Word for word, copy all the data and drop the pictures.

--- Given data Enclosed Below ---

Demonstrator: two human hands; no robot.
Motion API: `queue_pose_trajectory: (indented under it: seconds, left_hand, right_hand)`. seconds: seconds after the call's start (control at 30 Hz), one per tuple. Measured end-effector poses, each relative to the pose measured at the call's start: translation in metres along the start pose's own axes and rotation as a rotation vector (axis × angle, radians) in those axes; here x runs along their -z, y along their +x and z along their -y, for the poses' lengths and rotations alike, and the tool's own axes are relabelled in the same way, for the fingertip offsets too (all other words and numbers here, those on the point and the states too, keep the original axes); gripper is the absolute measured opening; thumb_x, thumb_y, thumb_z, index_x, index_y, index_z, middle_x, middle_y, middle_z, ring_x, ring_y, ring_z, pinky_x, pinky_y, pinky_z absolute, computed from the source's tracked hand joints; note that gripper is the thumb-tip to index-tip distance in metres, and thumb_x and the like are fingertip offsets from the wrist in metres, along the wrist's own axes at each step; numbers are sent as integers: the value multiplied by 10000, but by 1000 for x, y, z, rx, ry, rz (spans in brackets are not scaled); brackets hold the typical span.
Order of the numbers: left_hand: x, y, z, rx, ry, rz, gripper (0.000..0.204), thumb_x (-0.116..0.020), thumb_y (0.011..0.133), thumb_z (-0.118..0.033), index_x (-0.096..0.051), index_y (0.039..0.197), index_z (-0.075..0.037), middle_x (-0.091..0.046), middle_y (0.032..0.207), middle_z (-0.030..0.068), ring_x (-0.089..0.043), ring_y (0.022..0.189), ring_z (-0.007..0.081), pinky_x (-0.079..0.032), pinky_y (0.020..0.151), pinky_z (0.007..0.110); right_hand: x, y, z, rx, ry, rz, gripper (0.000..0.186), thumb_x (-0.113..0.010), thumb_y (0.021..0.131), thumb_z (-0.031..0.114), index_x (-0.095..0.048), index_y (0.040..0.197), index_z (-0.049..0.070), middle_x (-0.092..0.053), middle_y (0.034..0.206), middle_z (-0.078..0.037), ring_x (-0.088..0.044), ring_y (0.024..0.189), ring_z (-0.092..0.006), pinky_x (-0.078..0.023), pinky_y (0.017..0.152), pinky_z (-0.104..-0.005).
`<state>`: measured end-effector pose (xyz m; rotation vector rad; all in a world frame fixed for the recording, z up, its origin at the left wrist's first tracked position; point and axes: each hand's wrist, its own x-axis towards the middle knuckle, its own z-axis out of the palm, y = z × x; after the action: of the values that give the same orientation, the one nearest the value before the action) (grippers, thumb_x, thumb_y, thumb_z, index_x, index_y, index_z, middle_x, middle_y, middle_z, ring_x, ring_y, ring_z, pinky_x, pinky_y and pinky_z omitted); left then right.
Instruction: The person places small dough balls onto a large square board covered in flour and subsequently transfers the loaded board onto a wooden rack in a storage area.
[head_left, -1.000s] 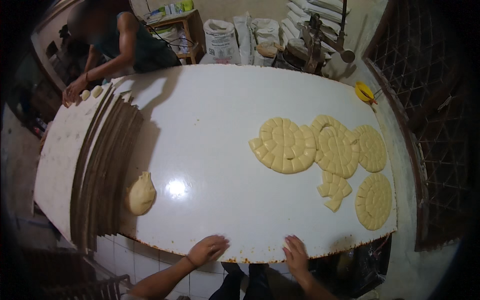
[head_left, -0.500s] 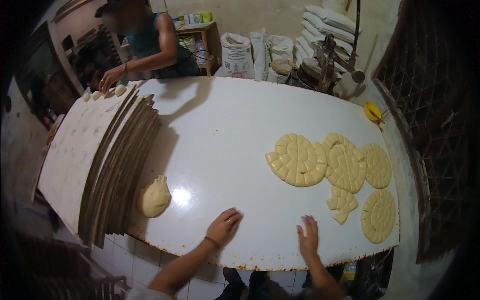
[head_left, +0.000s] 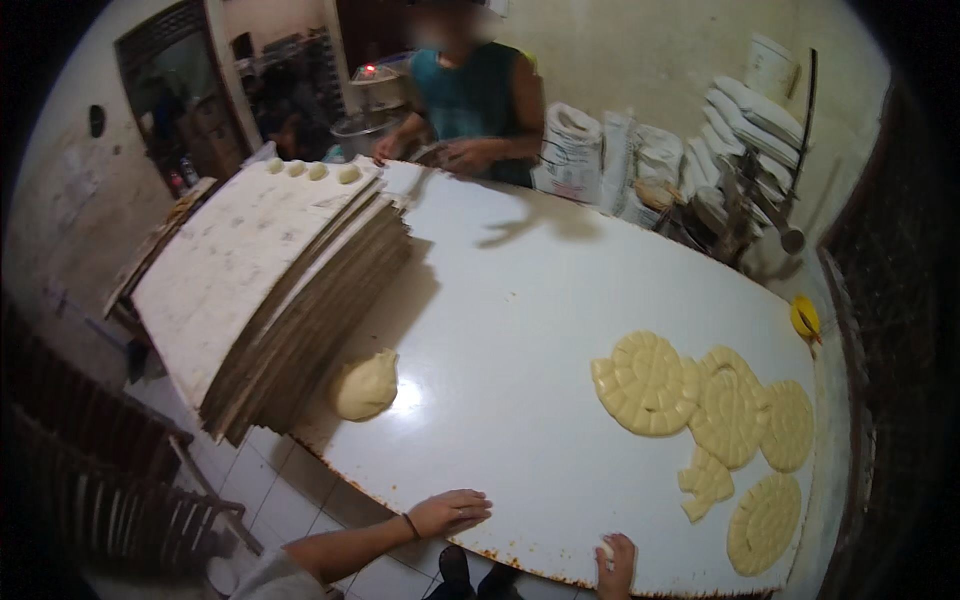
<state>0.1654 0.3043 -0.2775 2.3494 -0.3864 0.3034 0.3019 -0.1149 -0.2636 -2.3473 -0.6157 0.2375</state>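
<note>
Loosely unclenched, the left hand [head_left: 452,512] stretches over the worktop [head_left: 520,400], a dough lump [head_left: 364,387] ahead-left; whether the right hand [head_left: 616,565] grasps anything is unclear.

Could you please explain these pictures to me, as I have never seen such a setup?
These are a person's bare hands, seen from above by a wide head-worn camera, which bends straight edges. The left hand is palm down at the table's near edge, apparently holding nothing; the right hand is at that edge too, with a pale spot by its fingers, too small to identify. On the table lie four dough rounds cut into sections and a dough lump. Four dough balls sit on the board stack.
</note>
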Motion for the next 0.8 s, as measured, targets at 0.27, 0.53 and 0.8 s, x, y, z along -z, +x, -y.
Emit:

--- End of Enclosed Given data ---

### Final answer
Demonstrator: two human hands; no robot.
Motion API: `queue_pose_trajectory: (indented under it: seconds, left_hand, right_hand)`. seconds: seconds after the call's start (control at 30 Hz), one per tuple. Measured end-effector poses, each relative to the pose measured at the call's start: translation in metres along the start pose's own axes and rotation as a rotation vector (axis × angle, radians) in those axes; here x runs along their -z, y along their +x and z along their -y, for the poses' lengths and rotations alike, and the tool's own axes are relabelled in the same way, for the fingertip offsets too (all other words and numbers here, those on the point and the states too, keep the original axes); gripper is the absolute measured opening; thumb_x, thumb_y, thumb_z, index_x, index_y, index_z, middle_x, middle_y, middle_z, ring_x, ring_y, ring_z, pinky_x, pinky_y, pinky_z absolute, computed from the source's tracked hand joints; note that gripper is the thumb-tip to index-tip distance in metres, and thumb_x and the like are fingertip offsets from the wrist in metres, along the wrist's own axes at each step; numbers are sent as integers: the value multiplied by 10000, but by 1000 for x, y, z, rx, ry, rz (spans in brackets are not scaled); brackets hold the typical span.
Order of the numbers: left_hand: x, y, z, rx, ry, rz, gripper (0.000..0.204), thumb_x (-0.116..0.020), thumb_y (0.011..0.133), thumb_z (-0.118..0.033), index_x (-0.096..0.051), index_y (0.039..0.197), index_z (-0.075..0.037), middle_x (-0.091..0.046), middle_y (0.032..0.207), middle_z (-0.030..0.068), ring_x (-0.089..0.043), ring_y (0.022..0.189), ring_z (-0.007..0.081), pinky_x (-0.079..0.032), pinky_y (0.020..0.151), pinky_z (0.007..0.110); right_hand: x, y, z, rx, ry, rz, gripper (0.000..0.186), thumb_x (-0.113..0.010), thumb_y (0.021..0.131), thumb_z (-0.031..0.114), index_x (-0.095..0.048), index_y (0.040..0.197), index_z (-0.049..0.070), middle_x (-0.092..0.053), middle_y (0.034..0.206), middle_z (-0.078..0.037), ring_x (-0.088..0.044), ring_y (0.024..0.189), ring_z (-0.092..0.006), pinky_x (-0.078..0.023), pinky_y (0.017..0.152), pinky_z (-0.104..-0.005).
`<state>`: measured end-effector pose (xyz m; rotation vector rad; all in a world frame fixed for the recording, z up, its origin at the left wrist's first tracked position; point and axes: each hand's wrist, its own x-axis towards the middle knuckle, its own z-axis out of the palm, y = z × x; after the action: of the values that give the same orientation, the one nearest the value before the action) (grippers, thumb_x, thumb_y, thumb_z, index_x, index_y, index_z, middle_x, middle_y, middle_z, ring_x, ring_y, ring_z, pinky_x, pinky_y and pinky_z omitted); left then right.
Instruction: The person places small dough balls onto a large square board covered in flour and subsequently transfers the loaded board onto a wooden rack in a storage area.
[head_left, -1.000s] 
[head_left, -0.500s] 
[head_left, +0.000s] 
<state>0.1654 0.3043 -0.2775 2.3494 -0.3864 0.3034 0.3019 -0.1149 -0.2636 -2.3473 -0.6157 0.2375</state>
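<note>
Loosely unclenched, the left hand [head_left: 452,512] stretches over the worktop [head_left: 520,400], a dough lump [head_left: 364,387] ahead-left; whether the right hand [head_left: 616,565] grasps anything is unclear.

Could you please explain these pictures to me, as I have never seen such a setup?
These are a person's bare hands, seen from above by a wide head-worn camera, which bends straight edges. The left hand is palm down at the table's near edge, apparently holding nothing; the right hand is at that edge too, with a pale spot by its fingers, too small to identify. On the table lie four dough rounds cut into sections and a dough lump. Four dough balls sit on the board stack.
</note>
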Motion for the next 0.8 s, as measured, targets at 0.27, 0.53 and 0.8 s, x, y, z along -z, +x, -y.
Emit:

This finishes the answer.